Although the techniques described herein are primarily with respect to LEO satellite networks, the techniques are equally applicable for other networks as well that may experience intermittent or periodic outages or impairments. Further, although the techniques are described with reference to a WAN router running the proxy, the proxy could be located anywhere between the client device and a satellite in a LEO satellite network, including the client device itself. Further, in some instances, rather than training and using model(s) that have been trained using historical telemetry data, the proxy may instead (or in addition to) engage the proxy functionality based on where the satellites are going to be and the measure performance on the group.


Certain implementations and embodiments of the disclosure will now be described more fully below with reference to the accompanying figures, in which various aspects are shown. However, the various aspects may be implemented in many different forms and should not be construed as limited to the implementations set forth herein. The disclosure encompasses variations of the embodiments, as described herein. Like numbers refer to like elements throughout.



FIG. 1 illustrates a system-architecture diagram 100 of an example in which a head end router uses a WAN that includes a LEO satellite network as a primary communication link for traffic, and uses another WAN as a backup communication link for replicated traffic.

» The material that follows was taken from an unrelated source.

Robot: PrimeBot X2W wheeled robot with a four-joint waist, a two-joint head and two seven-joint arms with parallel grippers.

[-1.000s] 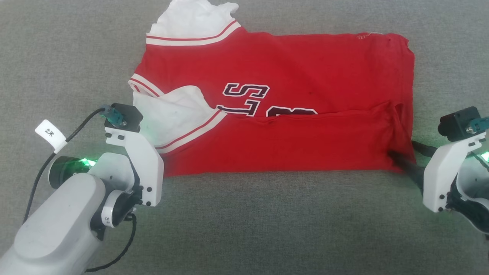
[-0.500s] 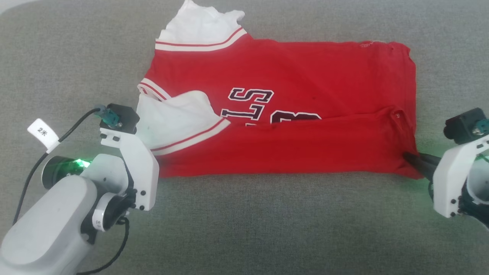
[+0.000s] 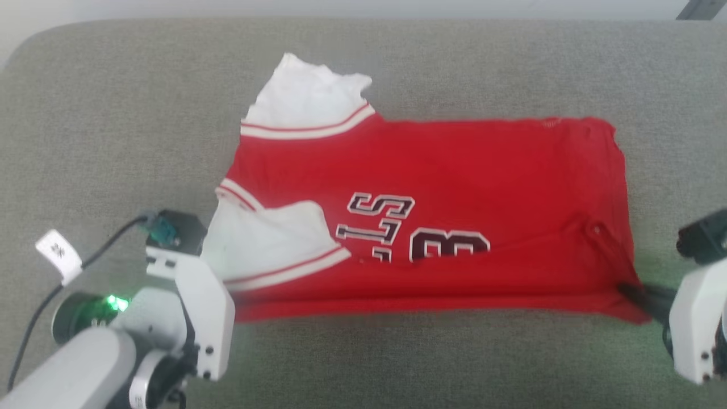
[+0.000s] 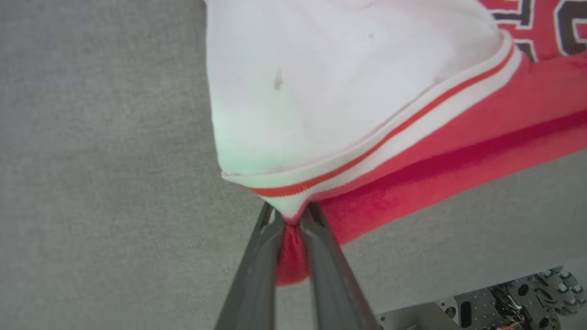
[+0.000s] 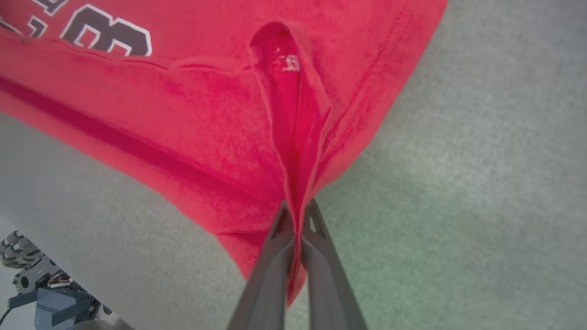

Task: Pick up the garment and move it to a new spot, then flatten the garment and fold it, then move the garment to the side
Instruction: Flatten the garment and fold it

The system-architecture diagram 100 illustrates one or more client devices 102 that are configured to communicate over one or more WANs 104 that includes a LEO satellite network 106 with one or more destinations 110, such as an application architecture 108, user devices, network devices, Internet-of-things (IoT) devices, and/or any other computing device. The client devices 102 and/or destinations 110 may comprise any type of device configured to communicate using various communication protocols (e.g., short range protocols, LAN protocols, WLAN protocols, TCP/IP, User Datagram Protocol (UDP), tunneling protocols, and/or any other protocol) over various networks. For instance, the client devices 102 and/or destinations 110 may comprise one or more of personal user devices (e.g., desktop computers, laptop computers, phones, tablets, wearable devices, entertainment devices such as televisions, etc.), network devices (e.g., servers, routers, switches, access points, etc.), and/or any other type of computing device.


The WAN 104 and WAN 128 may include one or more networks implemented by any viable communication technology, such as wired and/or wireless modalities and/or technologies. The WAN 104 and WAN 128 may each include or connect any combination of Personal Area Networks (PANs), Local Area Networks (LANs), Campus Area Networks (CANs), Metropolitan Area Networks (MANs), extranets, intranets, the Internet, short-range wireless communication networks (e.g., ZigBee, Bluetooth, etc.)—both centralized and/or distributed—and/or any combination, permutation, and/or aggregation thereof. The WAN 104 and WAN 128 may include devices, virtual resources, or other nodes that relay packets from one network segment to another by nodes in the computer network.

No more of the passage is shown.